School officials and police on school grounds cannot search a child’s locker unless they have a reasonable suspicion of criminal activity. It is important to note that while this is a lesser standard of proof than probable cause, it does still require the officials to have a reasonable suspicion that the student has violated a school rule or law, so random locker searches are not permitted. If a child’s rights protecting him or her from unreasonable searches have been violated by the police or school officials, your San Diego juvenile attorney may be able to have evidence related to the search suppressed from the trial so it cannot be used against your child.
When police question a minor, the child should answer questions related to his or her identity, but like an adult being questioned by the police, he or she is not required to answer any questions related to criminal activities and may request to speak with a San Diego juvenile lawyer.
It is important to note that you are not required to be there if the police interrogate your child, so you should teach your children to always ask to speak with a lawyer if the police try to interrogate them.

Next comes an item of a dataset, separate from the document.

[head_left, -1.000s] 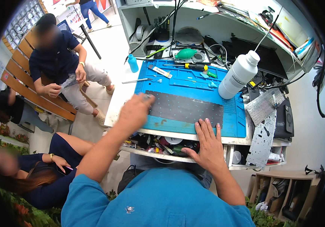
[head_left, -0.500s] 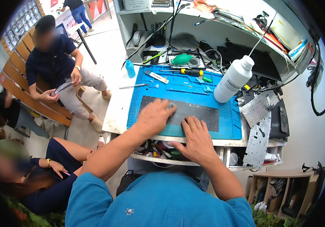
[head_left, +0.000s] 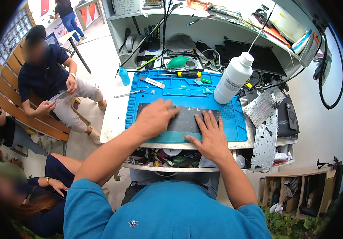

You should also know that if you and your child are left alone in an interrogation room, your conversation may be recorded and could be used against your child as evidence. Do not discuss anything about the crime your child has been accused of until you have a lawyer present or until you leave the police station after your child is released back into your custody.
Like adults who get arrested, minors who are placed under arrest have the right to make a phone call so they can contact a San Diego juvenile crimes lawyer. They are also granted one additional phone call so they can notify their parents they have been arrested. Once the child is placed under arrest, the prosecution has 48 hours, excluding weekends and holidays to file charges or else the minor must be released from custody.
There are some ways that minors have fewer rights than adults though. For example, they cannot be granted bail and they have no right to trial by jury. If you have any questions about your child’s rights after he or she has been accused of a crime, please contact San Diego juvenile crimes attorney Peter M. Liss at (858) 486-3024.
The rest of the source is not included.